Selon des sources locales, près d’une centaine d’hommes lourdement armés, circulant sur environ cent motos, ont lancé des assauts coordonnés contre plusieurs unités industrielles situées le long de la route nationale RN22, aux alentours de 2 heures du matin…
Les assaillants ont été signalés vers 7 heures dans la localité de Selinkegny, à une trentaine de kilomètres de Bafoulabé, avant de se scinder en deux groupes. Le premier s’est dirigé vers l’usine Stones, tandis que le second a pris la direction de la région de Kayes, ciblant notamment la Carrière et Chaux du Mali (CCIM) à Karaga ainsi que l’usine Diamond Cement à Gangonteri.
D’importants dégâts matériels ont été constatés sur les sites touchés. Des chargeurs industriels ainsi qu’un car ont été incendiés. D’épaisses colonnes de fumée étaient visibles depuis Selinkegny, située à proximité des différentes installations attaquées.

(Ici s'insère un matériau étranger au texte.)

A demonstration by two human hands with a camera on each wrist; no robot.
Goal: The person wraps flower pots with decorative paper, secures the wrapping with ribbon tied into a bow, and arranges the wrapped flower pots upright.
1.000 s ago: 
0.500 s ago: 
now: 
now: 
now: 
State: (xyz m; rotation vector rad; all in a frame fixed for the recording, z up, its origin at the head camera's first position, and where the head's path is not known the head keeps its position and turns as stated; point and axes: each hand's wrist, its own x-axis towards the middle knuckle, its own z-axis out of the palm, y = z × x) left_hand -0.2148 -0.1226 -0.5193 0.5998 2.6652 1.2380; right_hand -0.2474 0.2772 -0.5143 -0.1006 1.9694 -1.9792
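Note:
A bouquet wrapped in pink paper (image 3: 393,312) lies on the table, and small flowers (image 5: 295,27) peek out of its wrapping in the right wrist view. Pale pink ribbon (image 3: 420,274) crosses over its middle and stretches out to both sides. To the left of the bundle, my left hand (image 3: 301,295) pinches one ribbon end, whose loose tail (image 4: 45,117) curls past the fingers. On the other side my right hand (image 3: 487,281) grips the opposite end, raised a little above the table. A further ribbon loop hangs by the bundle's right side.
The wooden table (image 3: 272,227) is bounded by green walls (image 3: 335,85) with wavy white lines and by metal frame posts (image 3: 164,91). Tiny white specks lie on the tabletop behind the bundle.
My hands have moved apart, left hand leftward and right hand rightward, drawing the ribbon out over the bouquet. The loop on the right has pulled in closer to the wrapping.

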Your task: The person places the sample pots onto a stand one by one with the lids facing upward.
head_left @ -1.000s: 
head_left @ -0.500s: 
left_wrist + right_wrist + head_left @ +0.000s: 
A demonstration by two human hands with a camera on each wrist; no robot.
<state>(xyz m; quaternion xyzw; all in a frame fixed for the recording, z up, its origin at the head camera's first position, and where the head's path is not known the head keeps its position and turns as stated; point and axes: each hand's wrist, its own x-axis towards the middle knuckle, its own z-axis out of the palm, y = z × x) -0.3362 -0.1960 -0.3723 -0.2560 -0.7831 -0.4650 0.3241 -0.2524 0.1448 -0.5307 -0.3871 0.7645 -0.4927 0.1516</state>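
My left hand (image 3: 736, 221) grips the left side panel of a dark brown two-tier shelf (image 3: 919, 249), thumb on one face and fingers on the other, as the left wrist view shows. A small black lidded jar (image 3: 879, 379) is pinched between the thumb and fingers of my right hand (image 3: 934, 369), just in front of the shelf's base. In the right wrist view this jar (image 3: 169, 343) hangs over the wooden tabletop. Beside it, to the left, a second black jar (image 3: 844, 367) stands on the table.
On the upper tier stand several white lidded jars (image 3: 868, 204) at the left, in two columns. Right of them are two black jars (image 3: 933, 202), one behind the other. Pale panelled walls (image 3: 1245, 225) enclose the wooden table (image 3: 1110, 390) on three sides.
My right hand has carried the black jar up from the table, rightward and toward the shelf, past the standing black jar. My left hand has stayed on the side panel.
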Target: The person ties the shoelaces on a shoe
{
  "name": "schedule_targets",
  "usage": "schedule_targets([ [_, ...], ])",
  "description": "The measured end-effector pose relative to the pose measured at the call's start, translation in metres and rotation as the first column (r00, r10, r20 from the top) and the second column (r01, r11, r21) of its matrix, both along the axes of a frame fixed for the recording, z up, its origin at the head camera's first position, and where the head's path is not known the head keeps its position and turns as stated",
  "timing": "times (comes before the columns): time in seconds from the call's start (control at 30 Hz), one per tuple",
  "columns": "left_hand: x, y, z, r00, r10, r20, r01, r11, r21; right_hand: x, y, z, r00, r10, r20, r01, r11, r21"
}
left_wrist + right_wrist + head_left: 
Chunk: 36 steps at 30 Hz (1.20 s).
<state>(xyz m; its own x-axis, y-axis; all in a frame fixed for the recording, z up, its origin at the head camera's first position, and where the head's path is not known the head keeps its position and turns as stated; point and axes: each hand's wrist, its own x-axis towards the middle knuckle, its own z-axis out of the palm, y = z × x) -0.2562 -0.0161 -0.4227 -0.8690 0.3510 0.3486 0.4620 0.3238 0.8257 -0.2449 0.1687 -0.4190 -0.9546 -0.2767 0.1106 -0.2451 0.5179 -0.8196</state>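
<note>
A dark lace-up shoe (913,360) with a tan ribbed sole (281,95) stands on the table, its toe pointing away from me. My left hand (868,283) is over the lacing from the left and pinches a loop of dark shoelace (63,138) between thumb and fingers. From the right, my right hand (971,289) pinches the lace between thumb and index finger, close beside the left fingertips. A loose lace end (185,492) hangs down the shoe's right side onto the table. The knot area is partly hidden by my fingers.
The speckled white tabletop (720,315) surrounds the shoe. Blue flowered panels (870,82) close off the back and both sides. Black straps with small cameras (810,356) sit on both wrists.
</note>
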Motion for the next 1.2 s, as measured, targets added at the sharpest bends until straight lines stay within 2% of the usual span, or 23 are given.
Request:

Trois employés de l’usine Diamond Cement auraient été enlevés lors de l’attaque, selon les premières informations disponibles. Aucune perte en vies humaines ni blessé n’a été officiellement signalé à ce stade.
Contacté par téléphone, Ibrahima Diawara, PDG de Diamond Cement, a confirmé l’attaque contre son site. « Nous avons subi une attaque par des hommes armés. Je ne dispose pas encore de plus d’informations », a-t-il déclaré, ajoutant que « d’autres sociétés de ciment, dont une usine appartenant à des intérêts indiens, ont également été visées ».
Face à la situation sécuritaire, la traversée du fleuve dans a été temporairement suspendu dans zone.